▸ PROBLEM DESCRIPTION: Repeat all of the data below word for word, keeping no images.

▸ MATERIAL PROVIDED:
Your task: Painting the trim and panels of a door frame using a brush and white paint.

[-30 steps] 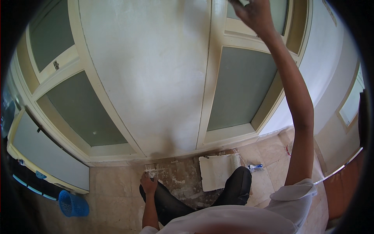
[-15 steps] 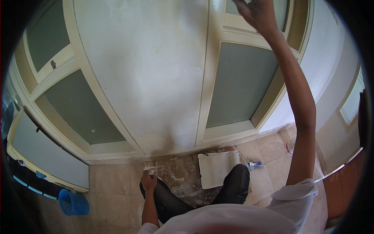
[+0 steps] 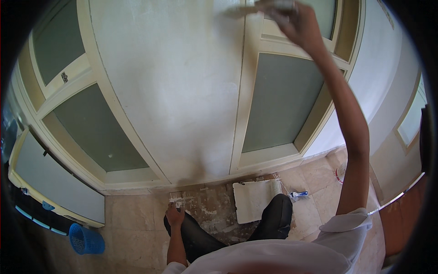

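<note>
My right hand (image 3: 294,20) is raised high at the top, closed around a thin-handled tool that looks like a paintbrush (image 3: 242,11). Motion blurs its tip, which reaches left over the frame edge to the white wall panel (image 3: 182,82). Low on the left, my left hand (image 3: 174,213) rests on my left knee, fingers draped over it and nothing plainly held. White smears mark the floor just beyond those fingers. Between my knees and the wall lies a paint tray (image 3: 251,201) coated in white, with a white roller (image 3: 276,186) along its right side.
Frosted-glass panels in cream frames (image 3: 283,100) flank the wall panel. Right of the tray lies a blue-handled brush (image 3: 299,194). A blue basket (image 3: 86,238) stands at lower left by a pale cabinet door (image 3: 54,178). Paint-stained covering (image 3: 207,205) lies on the tiles.
My right hand has moved slightly left and down, bringing the paintbrush into view against the wall panel. The left hand stays on the knee.
</note>
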The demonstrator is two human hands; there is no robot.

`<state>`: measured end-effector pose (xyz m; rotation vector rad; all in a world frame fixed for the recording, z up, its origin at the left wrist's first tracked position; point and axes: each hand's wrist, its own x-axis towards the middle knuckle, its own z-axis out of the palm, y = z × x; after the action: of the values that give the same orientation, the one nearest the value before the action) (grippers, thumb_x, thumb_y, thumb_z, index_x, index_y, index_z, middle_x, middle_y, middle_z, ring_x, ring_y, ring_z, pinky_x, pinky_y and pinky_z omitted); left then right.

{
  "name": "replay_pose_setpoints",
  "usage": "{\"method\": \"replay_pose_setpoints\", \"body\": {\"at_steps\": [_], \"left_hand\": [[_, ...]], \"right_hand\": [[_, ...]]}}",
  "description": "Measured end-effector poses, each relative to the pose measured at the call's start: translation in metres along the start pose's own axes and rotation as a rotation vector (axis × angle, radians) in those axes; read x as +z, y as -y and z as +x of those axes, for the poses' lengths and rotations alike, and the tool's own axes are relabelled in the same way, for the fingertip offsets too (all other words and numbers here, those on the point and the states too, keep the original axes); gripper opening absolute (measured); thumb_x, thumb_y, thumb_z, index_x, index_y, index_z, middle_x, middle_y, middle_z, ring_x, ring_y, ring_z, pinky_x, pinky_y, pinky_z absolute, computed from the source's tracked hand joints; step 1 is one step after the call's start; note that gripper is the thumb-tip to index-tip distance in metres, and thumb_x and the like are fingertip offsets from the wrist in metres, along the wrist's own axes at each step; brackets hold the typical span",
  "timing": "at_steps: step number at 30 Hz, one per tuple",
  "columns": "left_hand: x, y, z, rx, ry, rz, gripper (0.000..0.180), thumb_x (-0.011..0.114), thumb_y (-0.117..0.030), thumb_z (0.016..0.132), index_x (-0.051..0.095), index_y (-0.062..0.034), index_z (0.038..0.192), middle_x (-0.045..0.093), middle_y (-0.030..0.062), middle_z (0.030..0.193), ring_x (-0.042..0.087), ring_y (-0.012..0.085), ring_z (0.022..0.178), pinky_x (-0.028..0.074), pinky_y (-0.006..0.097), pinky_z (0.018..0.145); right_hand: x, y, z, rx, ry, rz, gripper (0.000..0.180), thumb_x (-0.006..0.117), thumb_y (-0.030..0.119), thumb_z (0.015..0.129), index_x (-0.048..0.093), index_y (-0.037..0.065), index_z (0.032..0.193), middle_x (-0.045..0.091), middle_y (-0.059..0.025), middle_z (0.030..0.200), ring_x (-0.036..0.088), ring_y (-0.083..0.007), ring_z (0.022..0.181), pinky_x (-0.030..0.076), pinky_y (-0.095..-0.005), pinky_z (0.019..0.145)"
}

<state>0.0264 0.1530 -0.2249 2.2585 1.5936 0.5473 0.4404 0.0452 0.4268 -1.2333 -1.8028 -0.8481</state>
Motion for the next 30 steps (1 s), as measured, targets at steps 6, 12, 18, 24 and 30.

▸ SOLVED EXERCISE:
Your task: Painting the trim and panels of a door frame using a brush and white paint.

[-30 steps] 
[-15 steps] 
[+0 steps] 

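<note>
My right hand (image 3: 294,20) is raised high at the top, closed around a thin-handled tool that looks like a paintbrush (image 3: 242,11). Motion blurs its tip, which reaches left over the frame edge to the white wall panel (image 3: 182,82). Low on the left, my left hand (image 3: 174,213) rests on my left knee, fingers draped over it and nothing plainly held. White smears mark the floor just beyond those fingers. Between my knees and the wall lies a paint tray (image 3: 251,201) coated in white, with a white roller (image 3: 276,186) along its right side.
Frosted-glass panels in cream frames (image 3: 283,100) flank the wall panel. Right of the tray lies a blue-handled brush (image 3: 299,194). A blue basket (image 3: 86,238) stands at lower left by a pale cabinet door (image 3: 54,178). Paint-stained covering (image 3: 207,205) lies on the tiles.
My right hand has moved slightly left and down, bringing the paintbrush into view against the wall panel. The left hand stays on the knee.
</note>
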The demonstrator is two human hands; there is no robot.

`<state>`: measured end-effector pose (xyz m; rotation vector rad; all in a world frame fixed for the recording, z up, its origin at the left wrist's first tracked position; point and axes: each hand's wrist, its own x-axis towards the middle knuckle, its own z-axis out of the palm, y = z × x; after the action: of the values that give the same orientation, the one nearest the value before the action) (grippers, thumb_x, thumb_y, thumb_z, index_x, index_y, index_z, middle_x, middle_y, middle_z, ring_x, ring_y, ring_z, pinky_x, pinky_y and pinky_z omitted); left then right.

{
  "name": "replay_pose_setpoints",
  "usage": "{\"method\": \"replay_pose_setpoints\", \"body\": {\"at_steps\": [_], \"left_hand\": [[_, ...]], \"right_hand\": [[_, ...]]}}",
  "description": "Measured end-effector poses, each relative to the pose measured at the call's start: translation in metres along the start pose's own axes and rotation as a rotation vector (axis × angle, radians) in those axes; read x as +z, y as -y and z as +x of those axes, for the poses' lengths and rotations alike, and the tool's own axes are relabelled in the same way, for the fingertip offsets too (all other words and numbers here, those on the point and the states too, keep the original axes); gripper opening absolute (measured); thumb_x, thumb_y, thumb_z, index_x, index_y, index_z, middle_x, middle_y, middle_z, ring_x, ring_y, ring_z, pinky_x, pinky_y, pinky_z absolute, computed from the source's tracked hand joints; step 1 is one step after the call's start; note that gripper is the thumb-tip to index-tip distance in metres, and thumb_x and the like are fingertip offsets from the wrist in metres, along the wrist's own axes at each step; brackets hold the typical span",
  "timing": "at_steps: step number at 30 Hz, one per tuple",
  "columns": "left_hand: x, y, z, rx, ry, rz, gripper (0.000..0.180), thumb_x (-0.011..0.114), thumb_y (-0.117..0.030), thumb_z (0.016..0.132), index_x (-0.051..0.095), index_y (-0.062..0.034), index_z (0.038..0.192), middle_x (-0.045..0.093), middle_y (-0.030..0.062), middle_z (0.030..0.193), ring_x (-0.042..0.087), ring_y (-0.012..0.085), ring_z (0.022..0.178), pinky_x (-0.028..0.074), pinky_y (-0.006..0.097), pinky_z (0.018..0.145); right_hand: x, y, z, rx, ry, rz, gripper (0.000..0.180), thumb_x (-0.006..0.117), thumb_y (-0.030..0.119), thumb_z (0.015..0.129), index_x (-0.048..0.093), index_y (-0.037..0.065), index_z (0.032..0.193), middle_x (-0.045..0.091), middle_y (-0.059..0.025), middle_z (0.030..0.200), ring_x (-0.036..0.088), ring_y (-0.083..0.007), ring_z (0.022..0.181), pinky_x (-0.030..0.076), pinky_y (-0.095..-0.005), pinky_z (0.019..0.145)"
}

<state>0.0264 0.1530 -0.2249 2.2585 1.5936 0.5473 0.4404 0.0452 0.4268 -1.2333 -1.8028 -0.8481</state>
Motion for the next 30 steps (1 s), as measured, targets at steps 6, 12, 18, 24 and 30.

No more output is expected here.